Schon früh interessierte sich Galen besonders für Anatomie, und er nahm medizinischen Unterricht bei berühmten Ärzten in Alexandria. Dieses Zentrum der Wissenschaften mit seiner riesigen Bibliothek war der einzige Ort, an dem in der damaligen Zeit Untersuchungen an Leichen durchgeführt werden durften. Galen beschäftigte sich intensiv mit Tiersektionen und Skeletten. Als er mit 28 Jahren nach Pergamon zurückkehrte, befähigten ihn seine Kenntnisse, verletzte Athleten der Olympischen Spiele und schwerverwundete Gladiatoren so erfolgreich zu behandeln, dass er als berühmter Arzt eine gut gehende Praxis führen konnte. Dennoch entschloss er sich 161 n. Chr., nach Rom zu gehen. Aufgrund spektakulärer Heilerfolge wurde er dort zum prominenten Arzt der römischen Aristokratie.

Die Hippokratische Lehre war die einzige Medizinphilosophie, die vor Galens kritischen Augen Gnade fand, und er verschaffte ihr eine Renaissance. Er überarbeitete die Materia medica des Dioskurides, indem er sie alphabetisch sowie nach Anwendungsgebieten ordnete. Er vervollkommnete das humoralpathologische Medizinsystem, indem er die Viersäftelehre mit den vier Primärqualitäten (warm-kalt, feucht-trocken) und den vier Geschmacksqualitäten in Verbindung brachte.
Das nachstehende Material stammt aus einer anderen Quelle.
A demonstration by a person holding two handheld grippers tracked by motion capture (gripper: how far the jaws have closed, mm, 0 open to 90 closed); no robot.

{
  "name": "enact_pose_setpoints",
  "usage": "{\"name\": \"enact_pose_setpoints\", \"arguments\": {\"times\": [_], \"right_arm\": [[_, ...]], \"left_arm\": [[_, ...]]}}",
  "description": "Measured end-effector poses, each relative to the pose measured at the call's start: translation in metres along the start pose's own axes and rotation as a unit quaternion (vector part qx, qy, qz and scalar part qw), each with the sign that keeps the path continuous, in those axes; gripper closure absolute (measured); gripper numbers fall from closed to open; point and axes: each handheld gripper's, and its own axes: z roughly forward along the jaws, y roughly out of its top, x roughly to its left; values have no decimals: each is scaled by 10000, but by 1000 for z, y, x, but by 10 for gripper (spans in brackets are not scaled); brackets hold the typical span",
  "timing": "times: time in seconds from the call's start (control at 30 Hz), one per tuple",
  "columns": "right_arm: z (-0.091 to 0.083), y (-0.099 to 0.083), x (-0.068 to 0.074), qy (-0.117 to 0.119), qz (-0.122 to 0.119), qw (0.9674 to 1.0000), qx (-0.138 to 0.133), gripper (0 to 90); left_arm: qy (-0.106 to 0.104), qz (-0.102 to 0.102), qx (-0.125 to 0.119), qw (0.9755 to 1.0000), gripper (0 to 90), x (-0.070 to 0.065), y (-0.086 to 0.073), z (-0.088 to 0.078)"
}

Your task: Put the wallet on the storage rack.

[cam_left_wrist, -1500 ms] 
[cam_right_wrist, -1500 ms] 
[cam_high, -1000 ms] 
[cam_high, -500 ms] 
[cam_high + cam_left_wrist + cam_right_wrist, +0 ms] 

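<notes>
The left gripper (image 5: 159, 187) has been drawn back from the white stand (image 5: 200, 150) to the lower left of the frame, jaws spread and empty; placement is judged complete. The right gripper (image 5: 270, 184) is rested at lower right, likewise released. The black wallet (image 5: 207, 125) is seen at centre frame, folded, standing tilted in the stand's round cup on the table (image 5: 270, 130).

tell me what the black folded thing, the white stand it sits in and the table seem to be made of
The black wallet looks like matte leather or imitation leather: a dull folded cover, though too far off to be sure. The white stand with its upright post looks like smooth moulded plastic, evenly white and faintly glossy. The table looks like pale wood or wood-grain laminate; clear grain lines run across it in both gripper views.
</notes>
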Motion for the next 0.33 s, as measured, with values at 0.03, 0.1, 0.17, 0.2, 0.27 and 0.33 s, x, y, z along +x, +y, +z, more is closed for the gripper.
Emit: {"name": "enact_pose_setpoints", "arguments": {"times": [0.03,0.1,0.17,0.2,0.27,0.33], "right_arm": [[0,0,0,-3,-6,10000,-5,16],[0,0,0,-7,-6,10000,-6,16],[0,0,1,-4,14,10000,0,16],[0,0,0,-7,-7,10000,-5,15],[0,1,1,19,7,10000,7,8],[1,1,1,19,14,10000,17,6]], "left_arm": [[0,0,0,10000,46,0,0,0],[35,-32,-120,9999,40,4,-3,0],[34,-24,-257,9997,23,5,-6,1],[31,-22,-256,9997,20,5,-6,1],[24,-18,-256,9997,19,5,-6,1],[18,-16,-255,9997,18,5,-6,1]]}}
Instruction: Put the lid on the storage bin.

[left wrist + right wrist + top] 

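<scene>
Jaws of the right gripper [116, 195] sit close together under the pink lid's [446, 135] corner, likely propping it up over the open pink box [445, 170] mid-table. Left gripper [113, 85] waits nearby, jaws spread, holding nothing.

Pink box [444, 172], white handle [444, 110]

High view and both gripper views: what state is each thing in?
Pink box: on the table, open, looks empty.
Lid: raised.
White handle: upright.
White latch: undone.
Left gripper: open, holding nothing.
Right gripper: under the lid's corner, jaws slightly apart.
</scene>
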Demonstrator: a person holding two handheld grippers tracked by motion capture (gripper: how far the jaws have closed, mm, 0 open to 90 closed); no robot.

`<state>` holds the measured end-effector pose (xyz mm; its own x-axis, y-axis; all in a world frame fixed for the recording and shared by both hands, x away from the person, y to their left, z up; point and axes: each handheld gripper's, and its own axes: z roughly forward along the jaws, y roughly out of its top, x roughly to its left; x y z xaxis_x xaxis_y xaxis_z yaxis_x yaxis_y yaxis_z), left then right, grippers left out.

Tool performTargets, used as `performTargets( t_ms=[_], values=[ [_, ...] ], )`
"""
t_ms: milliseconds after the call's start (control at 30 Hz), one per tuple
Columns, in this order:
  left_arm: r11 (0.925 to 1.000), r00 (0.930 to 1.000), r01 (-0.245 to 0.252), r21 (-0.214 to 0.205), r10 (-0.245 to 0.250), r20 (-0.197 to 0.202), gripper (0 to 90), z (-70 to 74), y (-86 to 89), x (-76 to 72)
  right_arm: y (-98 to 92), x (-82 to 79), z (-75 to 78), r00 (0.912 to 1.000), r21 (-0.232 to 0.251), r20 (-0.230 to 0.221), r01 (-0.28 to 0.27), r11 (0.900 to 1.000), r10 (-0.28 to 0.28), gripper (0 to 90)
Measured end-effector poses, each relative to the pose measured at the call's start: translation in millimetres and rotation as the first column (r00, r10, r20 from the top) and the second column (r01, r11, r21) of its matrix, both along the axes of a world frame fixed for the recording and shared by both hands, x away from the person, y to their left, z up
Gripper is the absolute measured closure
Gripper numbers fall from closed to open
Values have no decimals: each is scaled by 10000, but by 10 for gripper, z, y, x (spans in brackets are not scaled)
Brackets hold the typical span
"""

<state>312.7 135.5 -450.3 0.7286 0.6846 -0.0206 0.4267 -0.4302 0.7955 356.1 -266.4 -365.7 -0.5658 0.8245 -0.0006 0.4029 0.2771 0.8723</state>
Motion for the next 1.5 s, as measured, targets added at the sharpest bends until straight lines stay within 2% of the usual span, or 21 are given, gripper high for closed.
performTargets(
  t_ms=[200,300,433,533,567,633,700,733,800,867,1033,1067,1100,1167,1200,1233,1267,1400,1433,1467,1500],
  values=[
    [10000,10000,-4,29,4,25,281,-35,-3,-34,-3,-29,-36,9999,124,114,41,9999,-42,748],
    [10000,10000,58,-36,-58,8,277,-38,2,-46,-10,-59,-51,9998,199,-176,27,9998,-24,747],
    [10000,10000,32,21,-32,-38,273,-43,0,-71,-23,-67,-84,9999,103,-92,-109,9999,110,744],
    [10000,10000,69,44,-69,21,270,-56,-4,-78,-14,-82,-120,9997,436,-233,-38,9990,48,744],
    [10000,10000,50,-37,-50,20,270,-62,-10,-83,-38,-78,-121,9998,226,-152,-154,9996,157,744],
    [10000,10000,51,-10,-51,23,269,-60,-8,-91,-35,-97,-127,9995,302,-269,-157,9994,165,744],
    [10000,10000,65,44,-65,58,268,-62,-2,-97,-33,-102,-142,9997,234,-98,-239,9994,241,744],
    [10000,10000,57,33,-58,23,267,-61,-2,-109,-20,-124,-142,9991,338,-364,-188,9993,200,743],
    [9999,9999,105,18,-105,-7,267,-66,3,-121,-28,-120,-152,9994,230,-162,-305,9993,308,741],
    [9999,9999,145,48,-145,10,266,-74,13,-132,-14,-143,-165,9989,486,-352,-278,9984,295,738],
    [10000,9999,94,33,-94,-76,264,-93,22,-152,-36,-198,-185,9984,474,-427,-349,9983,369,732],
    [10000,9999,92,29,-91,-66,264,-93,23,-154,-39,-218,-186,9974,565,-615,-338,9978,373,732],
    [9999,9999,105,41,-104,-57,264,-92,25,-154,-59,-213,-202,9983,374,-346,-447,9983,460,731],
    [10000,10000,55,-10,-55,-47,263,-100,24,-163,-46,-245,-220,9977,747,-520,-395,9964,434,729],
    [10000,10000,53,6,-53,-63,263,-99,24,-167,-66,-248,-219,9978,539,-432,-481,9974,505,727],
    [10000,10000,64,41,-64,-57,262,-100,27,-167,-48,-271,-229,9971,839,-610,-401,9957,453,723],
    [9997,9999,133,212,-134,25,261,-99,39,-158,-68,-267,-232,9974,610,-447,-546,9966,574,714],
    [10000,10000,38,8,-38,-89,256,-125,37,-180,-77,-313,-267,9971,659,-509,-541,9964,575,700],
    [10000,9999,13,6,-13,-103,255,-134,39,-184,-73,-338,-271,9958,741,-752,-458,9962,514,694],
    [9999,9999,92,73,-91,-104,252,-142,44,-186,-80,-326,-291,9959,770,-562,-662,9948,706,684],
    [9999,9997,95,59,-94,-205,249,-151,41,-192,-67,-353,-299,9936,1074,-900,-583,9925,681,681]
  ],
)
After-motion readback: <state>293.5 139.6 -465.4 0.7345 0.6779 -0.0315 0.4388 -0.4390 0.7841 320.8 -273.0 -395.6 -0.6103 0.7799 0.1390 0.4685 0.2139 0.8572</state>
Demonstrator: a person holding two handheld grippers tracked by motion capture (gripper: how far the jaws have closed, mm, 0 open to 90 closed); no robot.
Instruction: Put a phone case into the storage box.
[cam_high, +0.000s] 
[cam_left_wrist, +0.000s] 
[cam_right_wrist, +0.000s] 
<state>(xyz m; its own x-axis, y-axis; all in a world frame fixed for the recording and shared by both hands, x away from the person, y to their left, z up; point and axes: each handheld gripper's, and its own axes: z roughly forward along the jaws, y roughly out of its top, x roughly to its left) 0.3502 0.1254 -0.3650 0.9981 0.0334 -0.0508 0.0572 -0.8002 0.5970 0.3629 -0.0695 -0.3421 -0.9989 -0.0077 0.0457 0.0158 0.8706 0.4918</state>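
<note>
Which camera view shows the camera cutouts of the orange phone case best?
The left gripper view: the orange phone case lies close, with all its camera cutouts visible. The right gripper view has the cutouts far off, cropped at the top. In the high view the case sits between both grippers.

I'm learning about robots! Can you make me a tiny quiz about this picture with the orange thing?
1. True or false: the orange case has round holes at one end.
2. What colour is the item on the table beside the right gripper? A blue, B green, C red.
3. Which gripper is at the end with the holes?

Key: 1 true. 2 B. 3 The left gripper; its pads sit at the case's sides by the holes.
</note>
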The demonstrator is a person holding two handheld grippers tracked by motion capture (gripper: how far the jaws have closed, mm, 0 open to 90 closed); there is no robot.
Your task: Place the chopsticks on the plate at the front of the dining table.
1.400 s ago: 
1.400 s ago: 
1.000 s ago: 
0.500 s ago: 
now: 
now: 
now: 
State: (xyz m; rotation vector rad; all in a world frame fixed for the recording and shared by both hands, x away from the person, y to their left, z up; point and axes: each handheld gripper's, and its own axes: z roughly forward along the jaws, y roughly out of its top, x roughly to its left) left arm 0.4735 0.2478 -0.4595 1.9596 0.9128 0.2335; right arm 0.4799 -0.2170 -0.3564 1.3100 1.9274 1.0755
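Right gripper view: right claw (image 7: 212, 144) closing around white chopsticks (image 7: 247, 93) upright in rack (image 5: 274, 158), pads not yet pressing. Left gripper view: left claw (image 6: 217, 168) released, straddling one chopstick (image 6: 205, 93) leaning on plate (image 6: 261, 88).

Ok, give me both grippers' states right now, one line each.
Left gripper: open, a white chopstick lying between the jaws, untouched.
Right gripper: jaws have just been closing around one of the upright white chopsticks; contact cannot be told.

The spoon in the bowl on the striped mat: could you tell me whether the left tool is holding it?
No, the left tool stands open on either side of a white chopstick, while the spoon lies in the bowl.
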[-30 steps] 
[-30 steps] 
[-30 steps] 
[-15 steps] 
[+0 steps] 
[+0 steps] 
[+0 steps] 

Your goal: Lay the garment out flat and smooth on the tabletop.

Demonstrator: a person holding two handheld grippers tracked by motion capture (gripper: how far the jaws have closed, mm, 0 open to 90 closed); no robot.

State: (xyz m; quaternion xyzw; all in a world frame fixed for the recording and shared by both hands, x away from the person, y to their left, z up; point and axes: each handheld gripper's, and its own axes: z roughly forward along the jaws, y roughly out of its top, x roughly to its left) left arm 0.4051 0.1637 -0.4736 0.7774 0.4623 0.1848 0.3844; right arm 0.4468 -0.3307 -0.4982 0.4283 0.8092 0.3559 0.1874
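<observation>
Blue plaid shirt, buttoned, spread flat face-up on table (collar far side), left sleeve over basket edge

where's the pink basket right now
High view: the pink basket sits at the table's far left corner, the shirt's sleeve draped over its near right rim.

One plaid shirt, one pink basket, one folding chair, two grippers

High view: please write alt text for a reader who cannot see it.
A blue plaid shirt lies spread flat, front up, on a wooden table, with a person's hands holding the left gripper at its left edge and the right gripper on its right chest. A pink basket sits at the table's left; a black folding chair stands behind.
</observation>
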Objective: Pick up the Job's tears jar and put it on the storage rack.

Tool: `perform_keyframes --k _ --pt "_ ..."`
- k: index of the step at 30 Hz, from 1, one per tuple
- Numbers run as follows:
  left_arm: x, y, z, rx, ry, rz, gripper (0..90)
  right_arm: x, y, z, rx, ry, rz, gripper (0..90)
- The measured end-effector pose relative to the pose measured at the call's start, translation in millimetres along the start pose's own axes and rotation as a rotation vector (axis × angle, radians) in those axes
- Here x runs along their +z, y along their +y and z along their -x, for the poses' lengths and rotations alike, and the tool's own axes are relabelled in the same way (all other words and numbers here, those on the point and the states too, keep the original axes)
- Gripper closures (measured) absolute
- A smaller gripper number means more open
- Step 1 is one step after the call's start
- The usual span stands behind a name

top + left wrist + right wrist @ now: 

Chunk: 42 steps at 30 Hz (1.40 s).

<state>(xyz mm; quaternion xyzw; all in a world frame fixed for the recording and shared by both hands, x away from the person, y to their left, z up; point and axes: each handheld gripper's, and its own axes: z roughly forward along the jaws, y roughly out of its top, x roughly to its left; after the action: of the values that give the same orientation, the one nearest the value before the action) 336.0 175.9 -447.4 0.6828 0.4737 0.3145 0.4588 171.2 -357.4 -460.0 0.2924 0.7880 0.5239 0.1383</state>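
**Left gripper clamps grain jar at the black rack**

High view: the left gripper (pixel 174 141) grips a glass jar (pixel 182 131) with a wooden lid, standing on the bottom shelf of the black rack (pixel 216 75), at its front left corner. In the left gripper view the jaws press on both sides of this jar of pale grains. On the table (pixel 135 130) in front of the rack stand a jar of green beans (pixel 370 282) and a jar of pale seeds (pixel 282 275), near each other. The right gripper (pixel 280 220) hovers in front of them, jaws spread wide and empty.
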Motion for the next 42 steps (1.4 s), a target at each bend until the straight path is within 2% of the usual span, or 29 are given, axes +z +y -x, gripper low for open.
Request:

Seine anatomischen Kenntnisse und Praxiserfahrungen, die Ethik der Hippokratischen Lehre und die Humorallehre wurden von ihm zu einem medizinischen Gesamtsystem vereinigt, das den zeitgenössischen Ärzten eine einheitliche Methodik für Diagnose, Prognose und Therapie an die Hand gab.

Zur Verbreitung seiner Heilmethoden hielt Galen Vorträge, führte öffentlich Tiersektionen durch und hinterließ ein umfangreiches schriftliches Werk. Er soll um die zwanzig Schreiber beschäftigt haben, um Studenten und der Nachwelt sein Wissen weiterzugeben: „Wenn aber jemand gleichfalls durch Taten, nicht durch kunstvolle Reden berühmt werden will, der braucht nur mühelos in sich aufzunehmen, was von mir in eifriger Forschung während meines ganzen Lebens festgestellt wurde.“

Obwohl Galen kein Christ war, wird aus vielen Textstellen deutlich, dass er an nur einen Gott glaubte und den Körper als Instrument der Seele betrachtete. Dies erklärt die Anerkennung seiner Autorität durch die christliche Kirche wie auch die Bewahrung seines medizinischen Vermächtnisses durch die arabischen und hebräischen Gelehrten über die folgenden Jahrhunderte hinweg. Noch heute bezeichnen wir als Galenik die Lehre von der Zubereitung von Arzneistoffen zu bestimmten Arzneiformen (z. B. als Tablette, Salben, Suppositorien, Arzneimittelkomposita usw.). Damit wird Galen geehrt, der die Medikamente erstmals nach einem komplexen System einteilte. Seine Pulslehre, die 27 Pulsarten beschrieb, findet sich heute noch in Ansätzen in der Praxis: die bekannten Begriffe Pulsus magnus, parvus, tardus, celer et altus stammen von Galen. Erst mit Paracelsus, der die Humoralpathologie ablehnte, und schließlich durch die Aufdeckung seiner anatomischen Irrtümer, z.B. nach Entdeckung des Blutkreislaufs durch William Harvey und Marcelo Malpighi im 17. Jahrhundert, verlor Galens systematisches Medizinkonzept allmählich an Bedeutung. Seine Stellung als herausragender Mediziner bleibt unangefochten.